Your instructions. Review the listing and copy each line that holds the word "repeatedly".

Segment Start: Material for this exercise

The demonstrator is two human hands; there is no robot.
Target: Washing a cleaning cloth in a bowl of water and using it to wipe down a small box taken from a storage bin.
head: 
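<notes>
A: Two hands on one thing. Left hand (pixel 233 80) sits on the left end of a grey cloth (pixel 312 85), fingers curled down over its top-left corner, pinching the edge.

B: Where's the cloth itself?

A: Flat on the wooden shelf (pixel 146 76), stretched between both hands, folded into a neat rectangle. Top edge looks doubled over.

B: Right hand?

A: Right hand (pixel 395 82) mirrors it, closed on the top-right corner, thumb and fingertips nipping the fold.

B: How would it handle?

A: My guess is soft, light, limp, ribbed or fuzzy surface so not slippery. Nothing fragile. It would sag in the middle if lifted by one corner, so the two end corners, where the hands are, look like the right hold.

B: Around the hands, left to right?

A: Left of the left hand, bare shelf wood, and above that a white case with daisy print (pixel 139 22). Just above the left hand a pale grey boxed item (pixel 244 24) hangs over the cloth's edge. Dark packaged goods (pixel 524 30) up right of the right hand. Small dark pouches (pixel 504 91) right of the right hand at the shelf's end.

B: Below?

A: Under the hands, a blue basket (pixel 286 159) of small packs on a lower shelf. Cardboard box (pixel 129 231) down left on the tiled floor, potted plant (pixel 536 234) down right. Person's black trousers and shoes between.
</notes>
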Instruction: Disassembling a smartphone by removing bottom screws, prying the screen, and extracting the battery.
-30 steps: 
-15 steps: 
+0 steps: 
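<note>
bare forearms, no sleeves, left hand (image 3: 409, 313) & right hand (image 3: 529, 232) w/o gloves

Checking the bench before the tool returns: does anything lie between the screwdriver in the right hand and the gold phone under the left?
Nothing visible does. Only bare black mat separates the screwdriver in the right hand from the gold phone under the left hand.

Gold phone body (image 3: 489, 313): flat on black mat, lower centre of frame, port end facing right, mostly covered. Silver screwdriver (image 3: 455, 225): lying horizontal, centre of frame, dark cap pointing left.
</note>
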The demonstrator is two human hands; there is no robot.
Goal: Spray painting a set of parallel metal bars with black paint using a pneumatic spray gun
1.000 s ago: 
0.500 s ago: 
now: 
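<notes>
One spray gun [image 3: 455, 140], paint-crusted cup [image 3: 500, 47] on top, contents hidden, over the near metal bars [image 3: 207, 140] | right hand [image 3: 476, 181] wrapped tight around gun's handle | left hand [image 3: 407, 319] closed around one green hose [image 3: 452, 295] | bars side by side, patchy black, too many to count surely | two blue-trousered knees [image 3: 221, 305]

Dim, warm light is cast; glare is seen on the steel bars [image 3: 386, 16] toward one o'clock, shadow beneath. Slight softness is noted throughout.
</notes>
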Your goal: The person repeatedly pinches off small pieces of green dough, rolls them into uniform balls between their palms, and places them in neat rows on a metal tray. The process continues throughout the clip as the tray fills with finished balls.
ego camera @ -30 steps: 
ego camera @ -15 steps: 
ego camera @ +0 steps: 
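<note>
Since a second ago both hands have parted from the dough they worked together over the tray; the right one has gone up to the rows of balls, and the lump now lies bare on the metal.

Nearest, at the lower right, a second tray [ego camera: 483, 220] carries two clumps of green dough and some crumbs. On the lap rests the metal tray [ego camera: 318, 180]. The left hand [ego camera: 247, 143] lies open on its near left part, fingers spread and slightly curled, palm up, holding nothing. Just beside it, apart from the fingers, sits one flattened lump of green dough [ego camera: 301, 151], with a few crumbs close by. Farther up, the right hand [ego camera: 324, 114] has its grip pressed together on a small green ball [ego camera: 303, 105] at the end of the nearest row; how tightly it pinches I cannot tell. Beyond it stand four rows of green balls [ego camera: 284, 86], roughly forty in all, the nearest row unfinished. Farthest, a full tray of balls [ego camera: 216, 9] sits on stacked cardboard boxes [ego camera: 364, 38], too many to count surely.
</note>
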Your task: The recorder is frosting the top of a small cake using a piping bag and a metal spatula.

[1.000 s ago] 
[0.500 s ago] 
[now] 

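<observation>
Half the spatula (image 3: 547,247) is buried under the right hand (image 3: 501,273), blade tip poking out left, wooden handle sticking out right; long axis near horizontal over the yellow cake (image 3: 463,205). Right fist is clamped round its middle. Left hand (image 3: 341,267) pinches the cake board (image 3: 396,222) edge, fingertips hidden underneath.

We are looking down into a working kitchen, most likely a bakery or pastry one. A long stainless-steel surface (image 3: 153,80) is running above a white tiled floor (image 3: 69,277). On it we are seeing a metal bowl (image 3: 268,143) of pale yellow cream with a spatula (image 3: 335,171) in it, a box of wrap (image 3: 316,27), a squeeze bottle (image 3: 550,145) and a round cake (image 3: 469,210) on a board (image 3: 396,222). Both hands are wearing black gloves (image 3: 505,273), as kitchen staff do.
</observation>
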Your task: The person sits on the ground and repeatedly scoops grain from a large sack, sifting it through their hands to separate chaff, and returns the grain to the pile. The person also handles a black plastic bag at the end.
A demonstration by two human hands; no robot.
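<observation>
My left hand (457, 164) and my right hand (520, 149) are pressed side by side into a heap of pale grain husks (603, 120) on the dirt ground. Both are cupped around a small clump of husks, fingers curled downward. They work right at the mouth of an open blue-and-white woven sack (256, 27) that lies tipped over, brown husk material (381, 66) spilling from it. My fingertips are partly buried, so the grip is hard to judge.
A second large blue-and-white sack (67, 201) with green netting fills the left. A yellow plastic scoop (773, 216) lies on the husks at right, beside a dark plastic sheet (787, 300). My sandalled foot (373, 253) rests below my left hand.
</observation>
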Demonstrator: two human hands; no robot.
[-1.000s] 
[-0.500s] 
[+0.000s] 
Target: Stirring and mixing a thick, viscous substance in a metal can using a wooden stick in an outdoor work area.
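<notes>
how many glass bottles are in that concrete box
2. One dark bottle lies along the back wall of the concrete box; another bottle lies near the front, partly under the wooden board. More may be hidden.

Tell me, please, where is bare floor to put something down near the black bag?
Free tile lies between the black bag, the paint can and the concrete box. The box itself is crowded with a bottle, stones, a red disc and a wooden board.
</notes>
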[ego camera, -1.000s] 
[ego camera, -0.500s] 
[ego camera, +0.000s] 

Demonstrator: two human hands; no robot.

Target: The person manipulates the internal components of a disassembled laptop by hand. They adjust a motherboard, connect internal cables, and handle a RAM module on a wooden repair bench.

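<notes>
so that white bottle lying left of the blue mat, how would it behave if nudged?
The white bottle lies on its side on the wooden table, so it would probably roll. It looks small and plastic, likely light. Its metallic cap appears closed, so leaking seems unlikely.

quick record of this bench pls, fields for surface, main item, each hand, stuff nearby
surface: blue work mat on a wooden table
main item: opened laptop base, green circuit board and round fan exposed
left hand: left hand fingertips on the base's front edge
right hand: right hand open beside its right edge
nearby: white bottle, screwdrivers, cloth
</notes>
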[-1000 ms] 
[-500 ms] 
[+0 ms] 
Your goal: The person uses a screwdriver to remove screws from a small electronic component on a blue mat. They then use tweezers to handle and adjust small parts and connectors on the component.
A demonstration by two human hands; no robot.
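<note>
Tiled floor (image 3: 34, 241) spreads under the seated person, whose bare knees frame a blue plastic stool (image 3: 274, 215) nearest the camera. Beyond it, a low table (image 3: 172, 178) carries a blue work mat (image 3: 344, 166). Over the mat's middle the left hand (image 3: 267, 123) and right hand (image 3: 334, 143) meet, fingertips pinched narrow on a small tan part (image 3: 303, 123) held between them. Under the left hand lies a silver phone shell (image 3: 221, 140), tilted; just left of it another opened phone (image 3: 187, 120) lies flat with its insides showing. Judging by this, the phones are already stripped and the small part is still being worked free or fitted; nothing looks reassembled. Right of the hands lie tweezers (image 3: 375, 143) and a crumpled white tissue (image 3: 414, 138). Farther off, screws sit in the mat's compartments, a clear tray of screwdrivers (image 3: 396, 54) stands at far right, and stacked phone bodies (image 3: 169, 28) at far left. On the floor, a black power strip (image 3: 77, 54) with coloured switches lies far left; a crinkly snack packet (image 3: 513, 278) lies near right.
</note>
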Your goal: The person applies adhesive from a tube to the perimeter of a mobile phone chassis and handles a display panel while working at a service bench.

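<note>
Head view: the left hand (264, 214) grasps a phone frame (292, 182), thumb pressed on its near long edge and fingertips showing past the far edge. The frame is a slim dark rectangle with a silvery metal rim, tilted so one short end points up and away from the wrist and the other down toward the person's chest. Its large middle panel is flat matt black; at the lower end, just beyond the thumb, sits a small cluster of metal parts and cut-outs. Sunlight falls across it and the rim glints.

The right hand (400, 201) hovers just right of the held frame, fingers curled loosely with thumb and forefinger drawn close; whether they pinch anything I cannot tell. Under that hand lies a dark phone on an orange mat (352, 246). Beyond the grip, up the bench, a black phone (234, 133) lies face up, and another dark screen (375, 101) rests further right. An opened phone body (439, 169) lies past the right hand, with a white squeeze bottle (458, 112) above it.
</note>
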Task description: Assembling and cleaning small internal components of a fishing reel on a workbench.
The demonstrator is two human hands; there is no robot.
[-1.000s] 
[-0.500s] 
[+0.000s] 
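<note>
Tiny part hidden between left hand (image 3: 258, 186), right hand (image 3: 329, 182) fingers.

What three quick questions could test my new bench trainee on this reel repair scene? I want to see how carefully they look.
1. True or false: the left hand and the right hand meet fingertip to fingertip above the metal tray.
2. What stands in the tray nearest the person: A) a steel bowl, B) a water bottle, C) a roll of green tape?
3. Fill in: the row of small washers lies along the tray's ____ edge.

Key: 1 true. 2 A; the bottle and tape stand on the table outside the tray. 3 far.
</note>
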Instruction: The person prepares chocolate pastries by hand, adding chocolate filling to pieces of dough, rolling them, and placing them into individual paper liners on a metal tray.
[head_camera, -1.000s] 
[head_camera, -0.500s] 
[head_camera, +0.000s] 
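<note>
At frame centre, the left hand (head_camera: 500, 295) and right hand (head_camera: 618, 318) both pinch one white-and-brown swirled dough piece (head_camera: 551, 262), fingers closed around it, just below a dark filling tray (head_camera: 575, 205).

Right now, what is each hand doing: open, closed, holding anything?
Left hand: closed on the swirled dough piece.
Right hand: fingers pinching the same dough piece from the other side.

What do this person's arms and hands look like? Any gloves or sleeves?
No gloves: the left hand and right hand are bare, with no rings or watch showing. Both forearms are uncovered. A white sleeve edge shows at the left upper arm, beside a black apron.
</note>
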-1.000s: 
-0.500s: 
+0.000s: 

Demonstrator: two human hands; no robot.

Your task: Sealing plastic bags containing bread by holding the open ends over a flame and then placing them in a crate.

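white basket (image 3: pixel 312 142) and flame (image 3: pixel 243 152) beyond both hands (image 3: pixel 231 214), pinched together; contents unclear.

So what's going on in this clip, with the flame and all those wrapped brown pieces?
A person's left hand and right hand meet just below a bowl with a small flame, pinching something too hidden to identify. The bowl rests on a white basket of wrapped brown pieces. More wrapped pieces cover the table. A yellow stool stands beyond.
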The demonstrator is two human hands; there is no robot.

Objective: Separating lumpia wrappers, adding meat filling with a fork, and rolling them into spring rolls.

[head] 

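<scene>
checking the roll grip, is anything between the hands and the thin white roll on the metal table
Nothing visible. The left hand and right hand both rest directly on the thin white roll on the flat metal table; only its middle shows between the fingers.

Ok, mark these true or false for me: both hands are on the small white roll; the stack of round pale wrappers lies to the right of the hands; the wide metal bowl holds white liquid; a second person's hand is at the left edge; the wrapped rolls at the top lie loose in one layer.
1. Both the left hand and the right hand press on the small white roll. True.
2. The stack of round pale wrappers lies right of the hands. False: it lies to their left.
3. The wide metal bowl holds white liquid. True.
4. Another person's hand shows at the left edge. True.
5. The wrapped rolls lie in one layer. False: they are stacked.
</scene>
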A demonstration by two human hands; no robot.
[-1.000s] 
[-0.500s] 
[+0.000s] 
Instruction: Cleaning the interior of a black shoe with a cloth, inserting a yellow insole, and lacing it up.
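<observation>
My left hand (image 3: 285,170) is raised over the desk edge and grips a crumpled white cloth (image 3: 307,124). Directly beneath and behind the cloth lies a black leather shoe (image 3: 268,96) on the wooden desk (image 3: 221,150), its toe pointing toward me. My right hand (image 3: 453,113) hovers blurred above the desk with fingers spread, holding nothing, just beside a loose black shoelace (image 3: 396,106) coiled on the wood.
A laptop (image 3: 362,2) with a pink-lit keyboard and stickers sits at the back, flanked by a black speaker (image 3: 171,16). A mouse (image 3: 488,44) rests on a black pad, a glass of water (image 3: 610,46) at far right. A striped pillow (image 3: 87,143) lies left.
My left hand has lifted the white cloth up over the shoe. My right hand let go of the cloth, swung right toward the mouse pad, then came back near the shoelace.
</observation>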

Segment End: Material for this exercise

Written response.
Your goal: The person repeatedly pinches off small pieces of green dough, rolls them into uniform balls between their palms, and places them in neat rows on a metal tray. The process continues throughout the clip as the tray fills with finished balls.
Your task: The person sits on the ground and repeatedly scoops grain from a large sack, sifting it through their hands to separate chaff, and returns the grain to the pile. The person also handles a black plastic bag at the end.

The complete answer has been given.